═════ Data provided ═════

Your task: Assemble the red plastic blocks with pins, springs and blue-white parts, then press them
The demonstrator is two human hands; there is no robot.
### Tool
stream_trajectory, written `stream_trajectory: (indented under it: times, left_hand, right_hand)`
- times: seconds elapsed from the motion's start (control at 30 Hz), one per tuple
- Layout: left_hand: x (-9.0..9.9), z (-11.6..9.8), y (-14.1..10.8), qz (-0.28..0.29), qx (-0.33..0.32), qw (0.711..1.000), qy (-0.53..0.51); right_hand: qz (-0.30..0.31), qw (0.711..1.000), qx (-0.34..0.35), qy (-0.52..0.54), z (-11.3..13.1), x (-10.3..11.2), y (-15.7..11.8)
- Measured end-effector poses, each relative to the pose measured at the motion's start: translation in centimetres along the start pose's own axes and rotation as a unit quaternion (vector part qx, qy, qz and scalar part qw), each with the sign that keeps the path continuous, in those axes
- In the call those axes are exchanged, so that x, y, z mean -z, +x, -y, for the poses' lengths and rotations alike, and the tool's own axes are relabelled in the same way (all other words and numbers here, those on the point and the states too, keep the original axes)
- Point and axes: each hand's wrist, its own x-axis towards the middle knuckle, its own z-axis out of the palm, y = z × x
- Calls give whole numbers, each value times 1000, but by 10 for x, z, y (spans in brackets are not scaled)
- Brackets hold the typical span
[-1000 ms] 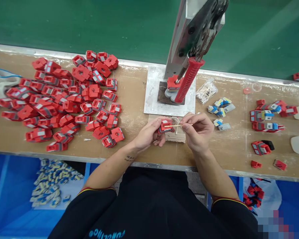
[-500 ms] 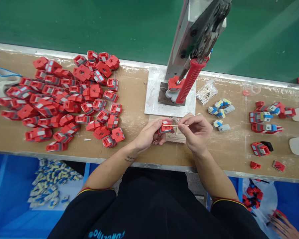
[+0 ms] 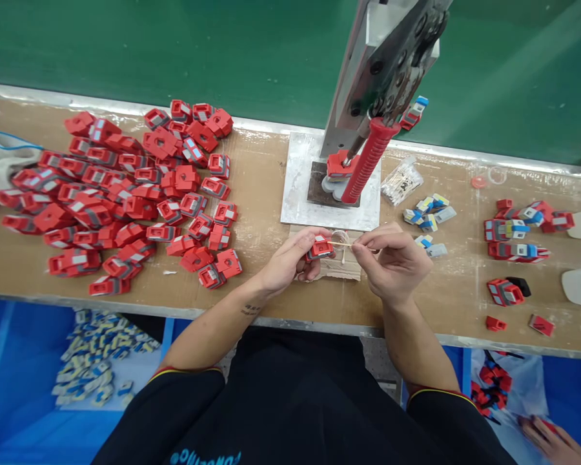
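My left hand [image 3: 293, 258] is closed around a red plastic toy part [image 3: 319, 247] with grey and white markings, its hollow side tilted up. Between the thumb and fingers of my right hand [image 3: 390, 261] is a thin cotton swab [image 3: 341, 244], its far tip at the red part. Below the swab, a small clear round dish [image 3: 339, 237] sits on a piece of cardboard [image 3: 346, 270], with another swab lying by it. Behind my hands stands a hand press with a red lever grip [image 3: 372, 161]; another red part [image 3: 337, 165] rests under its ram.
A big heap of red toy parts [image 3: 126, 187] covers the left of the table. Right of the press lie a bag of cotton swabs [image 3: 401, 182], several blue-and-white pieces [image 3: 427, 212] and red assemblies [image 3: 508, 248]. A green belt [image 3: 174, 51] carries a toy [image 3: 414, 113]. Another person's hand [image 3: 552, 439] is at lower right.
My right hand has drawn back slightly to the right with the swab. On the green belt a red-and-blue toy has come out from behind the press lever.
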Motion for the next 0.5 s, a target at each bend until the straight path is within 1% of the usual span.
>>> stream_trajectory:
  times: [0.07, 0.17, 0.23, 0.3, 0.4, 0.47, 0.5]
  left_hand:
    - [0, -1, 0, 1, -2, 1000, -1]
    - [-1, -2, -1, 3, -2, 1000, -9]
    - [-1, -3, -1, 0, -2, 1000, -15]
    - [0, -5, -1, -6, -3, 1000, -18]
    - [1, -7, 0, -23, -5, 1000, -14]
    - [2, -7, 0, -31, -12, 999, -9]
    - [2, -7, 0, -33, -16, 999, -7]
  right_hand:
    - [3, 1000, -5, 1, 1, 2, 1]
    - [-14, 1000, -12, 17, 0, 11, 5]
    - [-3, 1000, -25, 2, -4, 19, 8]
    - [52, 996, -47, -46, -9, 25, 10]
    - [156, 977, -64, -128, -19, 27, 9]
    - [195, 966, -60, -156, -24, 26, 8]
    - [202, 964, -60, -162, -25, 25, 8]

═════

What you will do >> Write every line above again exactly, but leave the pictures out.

Response >>
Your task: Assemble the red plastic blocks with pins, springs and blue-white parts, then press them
The demonstrator is two human hands; there is no robot.
### Tool
stream_trajectory, written `stream_trajectory: (indented under it: times, left_hand, right_hand)`
- times: seconds elapsed from the motion's start (control at 30 Hz), one per tuple
- Layout: left_hand: x (-9.0..9.9), z (-11.6..9.8), y (-14.1..10.8), qz (-0.28..0.29), qx (-0.33..0.32), qw (0.711..1.000), qy (-0.53..0.51); right_hand: qz (-0.30..0.31), qw (0.711..1.000), qx (-0.34..0.35), qy (-0.52..0.54), z (-11.3..13.1), x (-10.3..11.2), y (-15.7..11.8)
- Measured end-effector poses, each relative to the pose measured at the motion's start: translation in centimetres along the start pose's own axes and rotation as a unit quaternion (vector part qx, qy, qz and scalar part qw), each with the sign that keeps the path continuous, in those axes
- In the call those axes are exchanged, so that x, y, z mean -z, +x, -y, for the poses' lengths and rotations alike, and the tool's own axes are relabelled in the same way (all other words and numbers here, those on the point and the states too, keep the original axes)
- Point and axes: each hand's wrist, its own x-axis towards the middle knuckle, its own z-axis out of the palm, y = z × x
- Calls give whole numbers, each value times 1000, but by 10 for x, z, y (spans in brackets are not scaled)
- Brackets hold the typical span
[-1000 ms] 
[-500 ms] 
[+0 ms] 
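My left hand [image 3: 293, 258] is closed around a red plastic toy part [image 3: 319, 247] with grey and white markings, its hollow side tilted up. Between the thumb and fingers of my right hand [image 3: 390, 261] is a thin cotton swab [image 3: 341, 244], its far tip at the red part. Below the swab, a small clear round dish [image 3: 339, 237] sits on a piece of cardboard [image 3: 346, 270], with another swab lying by it. Behind my hands stands a hand press with a red lever grip [image 3: 372, 161]; another red part [image 3: 337, 165] rests under its ram.
A big heap of red toy parts [image 3: 126, 187] covers the left of the table. Right of the press lie a bag of cotton swabs [image 3: 401, 182], several blue-and-white pieces [image 3: 427, 212] and red assemblies [image 3: 508, 248]. A green belt [image 3: 174, 51] carries a toy [image 3: 414, 113]. Another person's hand [image 3: 552, 439] is at lower right.
My right hand has drawn back slightly to the right with the swab. On the green belt a red-and-blue toy has come out from behind the press lever.
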Motion for the next 0.5 s, a target at each bend until the straight path is within 1% of the usual span.
>>> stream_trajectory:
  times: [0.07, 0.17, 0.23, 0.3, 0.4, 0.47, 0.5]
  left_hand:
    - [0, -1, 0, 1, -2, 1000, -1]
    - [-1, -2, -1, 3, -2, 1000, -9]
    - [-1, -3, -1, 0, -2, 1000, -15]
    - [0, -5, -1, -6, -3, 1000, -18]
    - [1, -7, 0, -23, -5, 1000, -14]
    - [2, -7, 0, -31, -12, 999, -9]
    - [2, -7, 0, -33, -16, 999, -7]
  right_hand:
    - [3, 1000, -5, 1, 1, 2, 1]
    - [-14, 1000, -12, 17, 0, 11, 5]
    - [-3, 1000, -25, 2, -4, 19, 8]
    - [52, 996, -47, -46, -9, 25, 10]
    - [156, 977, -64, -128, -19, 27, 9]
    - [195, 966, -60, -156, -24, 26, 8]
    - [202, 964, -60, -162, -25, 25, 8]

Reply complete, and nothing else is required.